Avec trois années de crises successives – pandémie, crise des matériaux, crise de l’énergie, inflation, taux d’intérêt et la crise du logement neuf -, nos chefs d’entreprise sont stressés sur l’avenir. Je dis aux adhérents de garder leur optimisme car nous avons un avenir radieux dans nos métiers. Nous avons tout pour réussir. Le bâtiment est au centre de tout aujourd’hui : transitions écologique, énergétique, numérique, démographique. Il fait tourner l’économie et ne fait pas de trou dans la balance commerciale de la France. Mais il faut investir pour l’avenir.

Vous venez d’être réélu pour un mandat de trois ans à la FFB. Quelle est votre ambition ?
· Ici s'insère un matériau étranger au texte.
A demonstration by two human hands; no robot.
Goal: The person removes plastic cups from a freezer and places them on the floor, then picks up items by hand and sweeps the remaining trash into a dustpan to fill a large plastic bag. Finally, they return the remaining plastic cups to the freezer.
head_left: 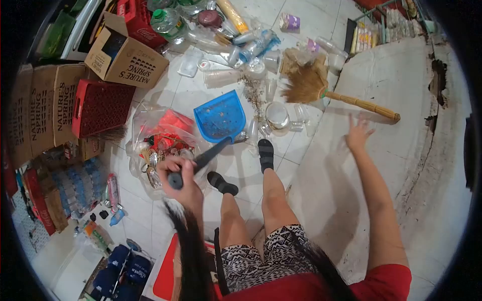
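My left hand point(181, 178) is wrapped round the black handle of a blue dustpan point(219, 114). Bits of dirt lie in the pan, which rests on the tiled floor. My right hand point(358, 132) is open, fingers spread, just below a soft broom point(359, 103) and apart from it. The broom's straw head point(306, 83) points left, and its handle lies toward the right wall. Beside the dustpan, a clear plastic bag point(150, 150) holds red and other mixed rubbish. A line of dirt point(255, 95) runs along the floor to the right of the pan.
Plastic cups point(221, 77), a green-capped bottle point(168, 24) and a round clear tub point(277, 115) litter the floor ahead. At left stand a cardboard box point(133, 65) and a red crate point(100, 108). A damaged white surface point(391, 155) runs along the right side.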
Je souhaite poursuivre et accélérer le mouvement de transformation de nos métiers et de notre image envers le grand public car nous devons être attractifs et montrer les réalités du bâtiment, qui est à la fois environnemental, technique, technologique et numérique. La FFB est toujours en première ligne avec le gouvernement pour échanger et faire des propositions. Une commission Europe a d’ailleurs été intégrée au comité exécutif de la FFB pour travailler avec Bruxelles sur les normes et réglementations sur les produits du bâtiment. Nombre d’entre elles sont déclinées et parfois amplifiées en France et nous avons intérêt à être au plus près pour les anticiper.